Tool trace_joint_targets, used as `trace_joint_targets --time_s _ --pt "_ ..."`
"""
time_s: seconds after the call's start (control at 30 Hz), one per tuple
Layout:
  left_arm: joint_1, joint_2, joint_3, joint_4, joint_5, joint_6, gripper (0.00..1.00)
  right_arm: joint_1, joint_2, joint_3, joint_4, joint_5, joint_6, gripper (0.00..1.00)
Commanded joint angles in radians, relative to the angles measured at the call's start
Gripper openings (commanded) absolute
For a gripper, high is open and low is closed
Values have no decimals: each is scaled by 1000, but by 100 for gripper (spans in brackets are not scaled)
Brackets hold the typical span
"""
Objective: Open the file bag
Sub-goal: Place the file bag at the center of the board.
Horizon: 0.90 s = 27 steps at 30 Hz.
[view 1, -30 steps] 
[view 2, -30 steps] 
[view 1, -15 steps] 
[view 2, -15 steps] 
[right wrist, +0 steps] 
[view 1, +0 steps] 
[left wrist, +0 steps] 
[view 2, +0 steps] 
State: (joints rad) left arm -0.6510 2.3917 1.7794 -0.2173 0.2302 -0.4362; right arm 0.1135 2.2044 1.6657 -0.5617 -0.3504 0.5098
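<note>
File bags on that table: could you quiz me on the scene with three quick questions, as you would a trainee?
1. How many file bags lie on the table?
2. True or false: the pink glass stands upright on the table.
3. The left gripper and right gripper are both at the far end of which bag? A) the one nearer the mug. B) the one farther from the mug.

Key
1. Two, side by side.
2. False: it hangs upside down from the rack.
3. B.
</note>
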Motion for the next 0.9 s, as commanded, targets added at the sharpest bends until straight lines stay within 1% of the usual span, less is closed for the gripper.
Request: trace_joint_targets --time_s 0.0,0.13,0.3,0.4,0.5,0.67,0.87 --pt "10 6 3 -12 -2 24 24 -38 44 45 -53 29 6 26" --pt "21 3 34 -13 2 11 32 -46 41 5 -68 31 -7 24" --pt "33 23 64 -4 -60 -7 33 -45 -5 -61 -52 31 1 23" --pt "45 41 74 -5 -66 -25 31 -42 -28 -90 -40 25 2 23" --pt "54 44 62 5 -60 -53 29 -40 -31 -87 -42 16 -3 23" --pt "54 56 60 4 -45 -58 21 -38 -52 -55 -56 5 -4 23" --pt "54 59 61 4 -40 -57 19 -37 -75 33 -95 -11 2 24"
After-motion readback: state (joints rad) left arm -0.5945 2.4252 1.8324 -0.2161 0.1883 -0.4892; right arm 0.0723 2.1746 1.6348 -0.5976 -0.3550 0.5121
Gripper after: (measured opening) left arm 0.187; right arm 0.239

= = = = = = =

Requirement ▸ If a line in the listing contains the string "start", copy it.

Exercise result ▸
time_s: seconds after the call's start (control at 30 Hz), one per tuple
Commanded joint angles in radians, relative to the angles measured at the call's start

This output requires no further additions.